Improved Wait Times Lead to Patient Satisfaction
Improve ED Metrics, Improve Patient Satisfaction, Develop New Partnerships
The healthcare facilities comprising Mercy Health Cincinnati initially were staffed by a private group and employed physicians. Long wait times were of paramount concern with many ED patients waiting an average of 40 minutes to be seen. Hospital administration quickly sensed that the emergency rooms were being judged on the EDs’ inabilities to see, treat, and/or admit patients quickly.

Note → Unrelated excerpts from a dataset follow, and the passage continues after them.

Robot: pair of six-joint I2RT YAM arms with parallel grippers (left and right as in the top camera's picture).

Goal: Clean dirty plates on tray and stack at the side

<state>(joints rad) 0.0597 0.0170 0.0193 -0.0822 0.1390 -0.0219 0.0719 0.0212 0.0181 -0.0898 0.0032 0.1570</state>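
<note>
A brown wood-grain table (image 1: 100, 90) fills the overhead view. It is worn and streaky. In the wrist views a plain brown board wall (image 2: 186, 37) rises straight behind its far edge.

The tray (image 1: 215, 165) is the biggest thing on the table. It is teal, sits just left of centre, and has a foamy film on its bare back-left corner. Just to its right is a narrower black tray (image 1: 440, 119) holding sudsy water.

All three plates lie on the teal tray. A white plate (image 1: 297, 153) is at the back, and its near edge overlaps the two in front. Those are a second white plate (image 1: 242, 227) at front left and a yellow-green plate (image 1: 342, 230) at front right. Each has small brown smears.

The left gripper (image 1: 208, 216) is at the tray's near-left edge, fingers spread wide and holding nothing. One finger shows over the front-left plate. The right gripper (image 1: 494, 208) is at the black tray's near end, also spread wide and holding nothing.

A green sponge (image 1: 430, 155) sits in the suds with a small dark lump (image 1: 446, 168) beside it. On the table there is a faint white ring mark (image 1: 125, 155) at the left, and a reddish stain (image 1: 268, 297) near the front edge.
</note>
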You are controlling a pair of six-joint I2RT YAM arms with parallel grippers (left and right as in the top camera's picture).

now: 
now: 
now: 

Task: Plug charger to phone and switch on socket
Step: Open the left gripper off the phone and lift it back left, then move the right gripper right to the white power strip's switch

Mercy Health Cincinnati originally contracted with US Acute Care Solutions (USACS) at its Mercy Health – Anderson Hospital in July 2010. Upon implementing a physician-triage protocol, the ED staff at Mercy Health – Anderson Hospital was able to dramatically turn around wait times from an average of 40 minutes to an average of 12 minutes, representing a 70% decrease in waiting. Mercy Health Cincinnati then began contracting with USACS in 2015 to provide services at the remaining Cincinnati healthcare facilities.

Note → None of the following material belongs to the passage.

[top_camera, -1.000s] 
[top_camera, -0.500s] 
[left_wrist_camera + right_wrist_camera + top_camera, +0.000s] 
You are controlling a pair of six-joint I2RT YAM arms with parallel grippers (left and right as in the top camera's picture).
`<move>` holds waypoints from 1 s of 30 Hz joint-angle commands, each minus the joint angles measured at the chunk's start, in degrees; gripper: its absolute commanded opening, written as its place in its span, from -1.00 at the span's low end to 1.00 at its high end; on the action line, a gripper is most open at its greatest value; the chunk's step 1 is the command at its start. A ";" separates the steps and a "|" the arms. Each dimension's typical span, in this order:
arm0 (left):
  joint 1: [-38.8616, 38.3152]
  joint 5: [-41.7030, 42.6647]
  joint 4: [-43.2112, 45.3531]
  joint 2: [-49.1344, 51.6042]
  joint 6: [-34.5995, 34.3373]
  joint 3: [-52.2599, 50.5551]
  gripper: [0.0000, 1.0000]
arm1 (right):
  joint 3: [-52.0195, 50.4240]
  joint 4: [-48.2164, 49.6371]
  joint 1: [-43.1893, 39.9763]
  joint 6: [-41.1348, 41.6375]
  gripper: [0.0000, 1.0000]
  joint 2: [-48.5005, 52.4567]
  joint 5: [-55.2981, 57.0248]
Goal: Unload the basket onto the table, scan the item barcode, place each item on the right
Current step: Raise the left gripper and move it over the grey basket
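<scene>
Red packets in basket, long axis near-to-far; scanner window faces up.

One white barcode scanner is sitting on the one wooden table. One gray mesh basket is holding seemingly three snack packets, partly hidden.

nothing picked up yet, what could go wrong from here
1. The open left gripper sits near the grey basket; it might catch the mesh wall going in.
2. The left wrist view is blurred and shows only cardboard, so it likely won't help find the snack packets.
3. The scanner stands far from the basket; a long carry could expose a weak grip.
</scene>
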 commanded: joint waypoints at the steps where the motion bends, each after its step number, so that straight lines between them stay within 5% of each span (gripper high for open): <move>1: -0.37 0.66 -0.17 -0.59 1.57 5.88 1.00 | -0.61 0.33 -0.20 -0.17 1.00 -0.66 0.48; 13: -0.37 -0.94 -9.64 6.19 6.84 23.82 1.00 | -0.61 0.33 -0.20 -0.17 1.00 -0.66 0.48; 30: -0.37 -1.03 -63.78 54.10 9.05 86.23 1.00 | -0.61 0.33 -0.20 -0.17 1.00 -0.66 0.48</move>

“We began implementing the changes that provided the dramatic results at Mercy Health - Anderson Hospital to the other facilities,” said USACS System Director Dr. Michael Argus. He explained that instead of patients being routed to doctors, the doctors now go to them. A doctor, nurse and technician work together to ask questions in diagnosing the proper care. Treatment protocols help expedite services.
“The new process didn’t change the order in which patients are seen,” explained Dr. Argus. “The most critical are seen first. However, the screening process enable clinicians to provide quality care quickly.”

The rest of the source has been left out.